Columbus Dispatch...
A buyer’s
market for Ohio State
football tickets
By Tim Feran
August 30, 2011
If
you ever wanted to go to an Ohio
State home football game and couldn’t get or afford tickets in the
past, this
is your year.
Thanks
to months of scandal talk, a
relatively ho-hum home schedule and a weak economy, the demand for
tickets is
way down. Prices are so low that local brokers are offering tickets for
below
face value.
According
to StubHub, an online ticket
broker, the cheapest ticket to the season opener Saturday against Akron
is $45,
which is below the face value of $75. Season tickets are available
online for
as low as $675, about the same as you might pay to buy a ticket to a
big
Michigan game in the past.
“It’s
the worst that I’ve seen it in
my 15 years of selling tickets,” said Ryan Forgacs, president of Main
Event
Ticket Service. “In 2002, when Tressel took us to the national
championship, it
took Ohio State tickets to new levels. I remember saying, ‘Man, I can’t
believe
we’re paying that much.’
“Now
we’ve taken a total swing
backward and fallen off the cliff,” Forgacs said. “Even we, as ticket
brokers,
have tickets for the first game below face value. I can’t remember on a
Monday
before a home opener ever selling below face value.”
Ohio
State officials wouldn’t comment
on what brokers are charging for tickets, but they said there aren’t
any more
tickets for sale to the public than in past years when there isn’t a
headline
game early in the season.
“Single-game
tickets are on par with
previous years, and we didn’t see any dip overall in season-ticket
sales,” said
Brett Scarbrough, OSU’s senior director of ticketing.
However,
in an attempt to boost sales,
the university did experiment by offering group tickets to current
season-ticket holders, donors, sponsors and other groups before tickets
went on
sale to the public, Scarbrough said.

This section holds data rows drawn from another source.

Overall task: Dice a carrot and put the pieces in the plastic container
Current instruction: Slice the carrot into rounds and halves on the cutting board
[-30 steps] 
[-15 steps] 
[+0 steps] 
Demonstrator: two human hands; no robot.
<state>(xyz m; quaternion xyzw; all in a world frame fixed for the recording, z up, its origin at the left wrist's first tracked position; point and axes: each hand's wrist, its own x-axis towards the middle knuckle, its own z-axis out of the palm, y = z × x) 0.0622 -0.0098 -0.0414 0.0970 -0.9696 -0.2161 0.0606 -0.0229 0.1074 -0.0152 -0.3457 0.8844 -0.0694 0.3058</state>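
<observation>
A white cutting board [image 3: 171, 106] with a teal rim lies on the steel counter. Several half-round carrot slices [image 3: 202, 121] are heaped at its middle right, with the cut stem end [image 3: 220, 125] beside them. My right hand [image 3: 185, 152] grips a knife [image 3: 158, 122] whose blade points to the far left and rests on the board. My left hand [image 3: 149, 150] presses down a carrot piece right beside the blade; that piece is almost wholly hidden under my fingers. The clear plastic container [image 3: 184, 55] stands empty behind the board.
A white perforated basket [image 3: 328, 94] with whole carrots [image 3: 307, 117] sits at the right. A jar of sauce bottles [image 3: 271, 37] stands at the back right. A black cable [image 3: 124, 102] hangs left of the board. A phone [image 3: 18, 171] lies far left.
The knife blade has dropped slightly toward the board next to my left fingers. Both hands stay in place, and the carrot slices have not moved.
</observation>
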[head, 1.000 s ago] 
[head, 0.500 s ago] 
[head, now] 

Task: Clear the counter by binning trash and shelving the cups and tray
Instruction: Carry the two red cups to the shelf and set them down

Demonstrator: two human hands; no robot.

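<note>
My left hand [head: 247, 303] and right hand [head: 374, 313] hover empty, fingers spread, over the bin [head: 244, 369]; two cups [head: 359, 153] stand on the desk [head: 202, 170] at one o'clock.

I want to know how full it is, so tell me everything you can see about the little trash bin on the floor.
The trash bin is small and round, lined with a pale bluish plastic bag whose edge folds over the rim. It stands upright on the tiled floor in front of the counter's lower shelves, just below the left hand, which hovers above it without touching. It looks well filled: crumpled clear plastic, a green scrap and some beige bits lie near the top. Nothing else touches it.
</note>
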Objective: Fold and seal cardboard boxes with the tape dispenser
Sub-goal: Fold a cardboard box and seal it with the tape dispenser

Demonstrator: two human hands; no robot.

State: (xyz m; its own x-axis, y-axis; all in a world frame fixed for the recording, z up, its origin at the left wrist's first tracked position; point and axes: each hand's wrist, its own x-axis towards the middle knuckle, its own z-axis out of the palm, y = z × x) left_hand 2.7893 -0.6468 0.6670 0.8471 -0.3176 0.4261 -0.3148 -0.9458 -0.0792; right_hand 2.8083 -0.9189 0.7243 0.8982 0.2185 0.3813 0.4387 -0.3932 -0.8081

The group tickets weren’t sold at
a
discount, but Ohio State did offer companies that bought at least 200
tickets a
“chalk talk with a coach” as a perk.
While
the weak economy is partly to
blame for unsold tickets, it’s not the only reason that about 1,000
tickets
were available for each of the first two games of the season as of
yesterday
morning, several brokers said.
“Certainly
having to let go an
arguably hall of fame coach, losing some of our best players, and
there’s a
question mark about who will be at quarterback — there are still some
unknowns,” said Matt Colahan, manager at Tickets Galore. “And then, of
course,
the NCAA sanctions are kind of looming. And besides that, the home
schedule
this year is not as strong as we’d like.”
All
those factors have simply led to
low fan morale, said Greg Guy, owner of Blue Chip Ticket Bureau.
“But
I guarantee as soon as we win a
game or two, it’ll be back to normal,” Guy said.
Whether
or not off-the-field problems
are to blame for putting a damper on ticket sales is “hard to say,”
said Bill
Glenn, senior vice president at the sports marketing firm Marketing Arm.
“Impacts
like that are typically seen
over a season versus one or two games. Given this is Ohio State — a
program
with a storied history, consistent on-field success and so many diehard
fans —
it’s likely more reflective of the team’s 2011 schedule and the
lackluster
economy,” he said.
“But
with no disrespect to the schools
themselves, this year’s Akron and Toledo teams don’t offer the same
level of
recognition and excitement as last year’s 12th-ranked Miami team or
2009’s Navy
and third-ranked USC.”
The
face value of a ticket is
equivalent to its “initial public offering price,” said David M.
Carter,
executive director of the Sports Business Institute at the University
of
Southern California.
“Once
the market — or in this case,
ticket purchasers — take into account developments that affect the team
and
their own willingness to attend, the price changes.”
Winning,
of course, is always good for
the ticket business.
“Who
knows?” Forgacs said. “It’ll be
an interesting year. If we go 3-0, the fire will be lit again. You
know, there
are still going to be 100,000 screaming fans in that stadium. They just
won’t
have paid as much as normal to get in.”